■ WORK REQUEST: Could you write out, exactly, every line from the top of the data through the line holding "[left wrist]"? Omit the pictures.

■ EXCERPTED RECORDS:
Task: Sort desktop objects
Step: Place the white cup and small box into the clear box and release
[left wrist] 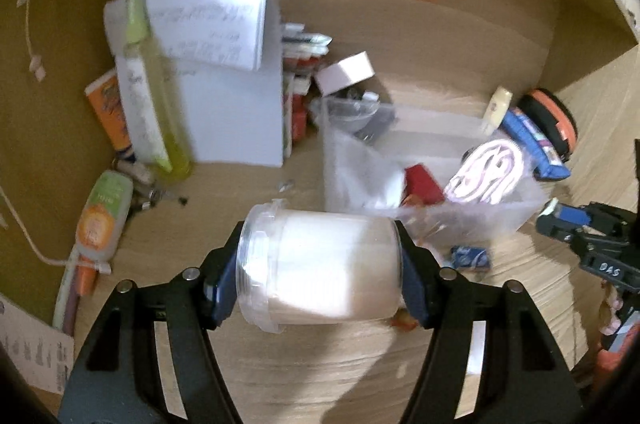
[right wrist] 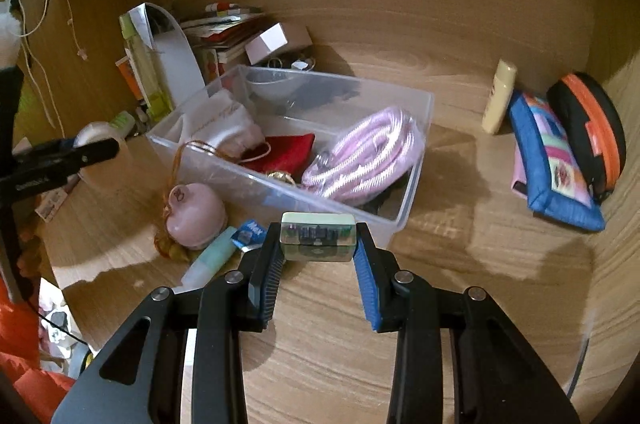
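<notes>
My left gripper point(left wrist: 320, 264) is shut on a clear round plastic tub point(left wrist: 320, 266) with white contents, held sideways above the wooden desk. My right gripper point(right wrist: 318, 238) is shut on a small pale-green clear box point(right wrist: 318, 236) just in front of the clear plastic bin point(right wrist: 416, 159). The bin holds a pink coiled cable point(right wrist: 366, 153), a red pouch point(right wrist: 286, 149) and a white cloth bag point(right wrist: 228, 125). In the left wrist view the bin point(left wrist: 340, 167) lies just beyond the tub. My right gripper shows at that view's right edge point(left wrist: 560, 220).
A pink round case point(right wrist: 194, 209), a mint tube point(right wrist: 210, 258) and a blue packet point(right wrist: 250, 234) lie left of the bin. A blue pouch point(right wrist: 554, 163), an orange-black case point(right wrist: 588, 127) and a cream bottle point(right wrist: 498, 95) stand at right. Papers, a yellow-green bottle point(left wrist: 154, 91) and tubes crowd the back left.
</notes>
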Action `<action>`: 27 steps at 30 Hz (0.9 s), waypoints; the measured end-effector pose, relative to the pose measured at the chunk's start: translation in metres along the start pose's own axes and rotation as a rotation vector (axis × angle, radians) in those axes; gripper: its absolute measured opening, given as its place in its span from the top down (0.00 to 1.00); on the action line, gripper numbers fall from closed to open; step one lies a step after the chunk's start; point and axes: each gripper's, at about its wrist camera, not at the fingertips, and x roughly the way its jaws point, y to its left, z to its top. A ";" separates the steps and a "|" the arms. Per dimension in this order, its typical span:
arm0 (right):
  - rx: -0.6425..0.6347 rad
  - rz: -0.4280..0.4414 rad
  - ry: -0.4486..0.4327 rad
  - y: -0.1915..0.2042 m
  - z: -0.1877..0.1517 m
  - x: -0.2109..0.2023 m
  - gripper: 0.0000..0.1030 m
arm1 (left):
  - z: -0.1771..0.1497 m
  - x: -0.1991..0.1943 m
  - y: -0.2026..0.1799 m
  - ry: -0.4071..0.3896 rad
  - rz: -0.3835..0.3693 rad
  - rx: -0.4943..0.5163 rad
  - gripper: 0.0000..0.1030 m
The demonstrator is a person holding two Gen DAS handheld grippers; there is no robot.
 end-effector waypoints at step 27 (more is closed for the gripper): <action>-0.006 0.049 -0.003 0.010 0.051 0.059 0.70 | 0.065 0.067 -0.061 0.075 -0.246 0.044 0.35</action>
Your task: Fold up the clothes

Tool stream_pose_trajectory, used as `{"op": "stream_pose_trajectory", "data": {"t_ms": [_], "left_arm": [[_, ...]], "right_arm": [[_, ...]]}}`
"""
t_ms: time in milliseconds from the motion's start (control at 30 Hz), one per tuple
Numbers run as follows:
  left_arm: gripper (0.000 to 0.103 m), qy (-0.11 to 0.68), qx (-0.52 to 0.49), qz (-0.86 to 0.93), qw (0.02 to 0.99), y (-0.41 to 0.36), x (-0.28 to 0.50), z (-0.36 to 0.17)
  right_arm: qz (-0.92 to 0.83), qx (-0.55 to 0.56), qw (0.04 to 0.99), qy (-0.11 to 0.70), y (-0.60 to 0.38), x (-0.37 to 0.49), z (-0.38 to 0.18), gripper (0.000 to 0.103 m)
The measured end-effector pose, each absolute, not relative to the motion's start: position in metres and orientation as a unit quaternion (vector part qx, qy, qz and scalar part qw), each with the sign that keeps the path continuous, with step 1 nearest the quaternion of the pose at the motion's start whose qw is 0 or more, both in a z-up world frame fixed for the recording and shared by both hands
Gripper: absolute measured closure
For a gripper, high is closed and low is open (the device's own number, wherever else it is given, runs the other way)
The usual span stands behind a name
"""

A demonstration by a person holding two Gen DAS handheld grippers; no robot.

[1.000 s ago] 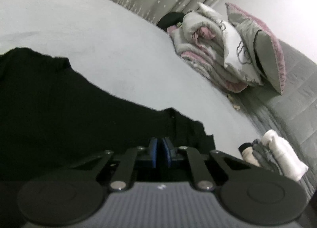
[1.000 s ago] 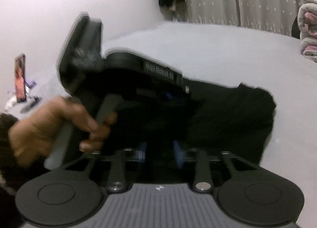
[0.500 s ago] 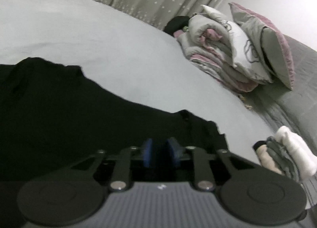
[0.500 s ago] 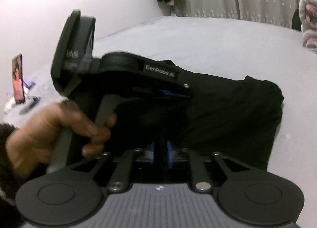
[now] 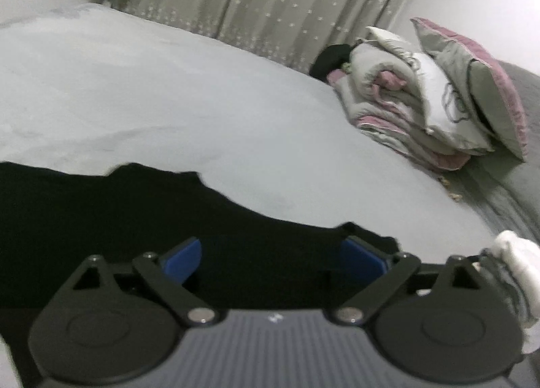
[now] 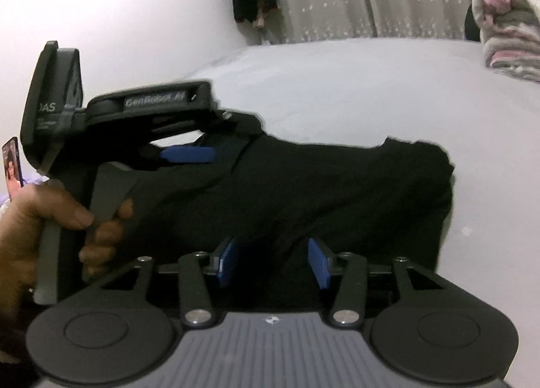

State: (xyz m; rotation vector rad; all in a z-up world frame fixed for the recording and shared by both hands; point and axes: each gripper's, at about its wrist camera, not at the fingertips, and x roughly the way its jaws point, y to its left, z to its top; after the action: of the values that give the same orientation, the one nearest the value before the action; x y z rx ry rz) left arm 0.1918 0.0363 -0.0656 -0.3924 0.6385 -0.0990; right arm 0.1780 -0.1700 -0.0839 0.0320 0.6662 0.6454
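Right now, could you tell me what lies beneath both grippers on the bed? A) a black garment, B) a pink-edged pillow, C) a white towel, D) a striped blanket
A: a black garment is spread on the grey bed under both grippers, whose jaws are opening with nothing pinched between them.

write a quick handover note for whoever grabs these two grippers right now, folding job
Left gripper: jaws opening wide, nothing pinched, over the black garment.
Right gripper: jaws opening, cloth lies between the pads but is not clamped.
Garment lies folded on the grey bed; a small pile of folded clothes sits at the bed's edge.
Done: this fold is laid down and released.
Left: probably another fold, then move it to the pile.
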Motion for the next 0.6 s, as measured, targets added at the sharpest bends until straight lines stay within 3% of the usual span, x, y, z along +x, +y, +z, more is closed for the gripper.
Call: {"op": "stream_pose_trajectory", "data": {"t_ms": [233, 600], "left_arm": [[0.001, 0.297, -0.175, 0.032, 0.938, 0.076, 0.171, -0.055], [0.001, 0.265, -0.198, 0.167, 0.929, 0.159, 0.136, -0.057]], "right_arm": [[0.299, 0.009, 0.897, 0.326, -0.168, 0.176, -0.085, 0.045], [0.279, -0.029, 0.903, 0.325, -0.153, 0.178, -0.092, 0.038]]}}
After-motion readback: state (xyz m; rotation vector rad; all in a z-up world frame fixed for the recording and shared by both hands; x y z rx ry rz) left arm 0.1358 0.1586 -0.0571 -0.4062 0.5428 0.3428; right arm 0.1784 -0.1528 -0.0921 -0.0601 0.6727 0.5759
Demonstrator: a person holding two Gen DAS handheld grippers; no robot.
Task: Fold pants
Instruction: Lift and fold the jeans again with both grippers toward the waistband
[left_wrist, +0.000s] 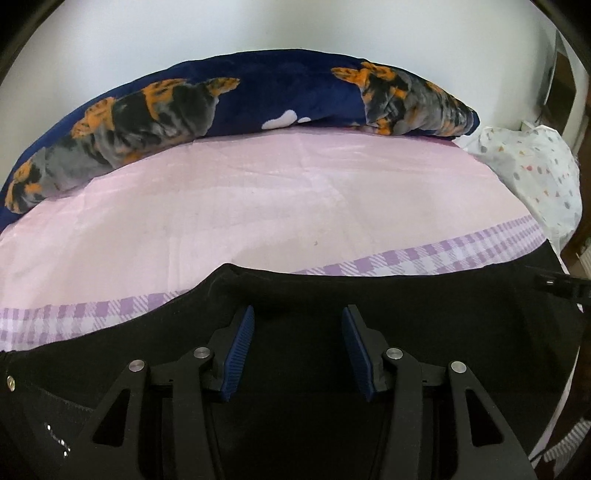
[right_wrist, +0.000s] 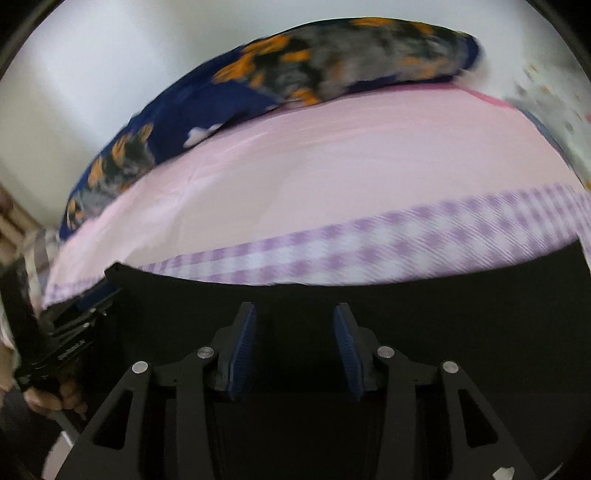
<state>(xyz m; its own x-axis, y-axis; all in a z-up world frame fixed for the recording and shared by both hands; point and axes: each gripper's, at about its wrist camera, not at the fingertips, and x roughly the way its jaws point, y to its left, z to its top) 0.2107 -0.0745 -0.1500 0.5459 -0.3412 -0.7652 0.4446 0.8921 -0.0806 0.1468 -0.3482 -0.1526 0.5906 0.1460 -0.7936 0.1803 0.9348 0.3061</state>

■ EXERCISE RESULT:
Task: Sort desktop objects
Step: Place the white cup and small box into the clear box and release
[left wrist] 

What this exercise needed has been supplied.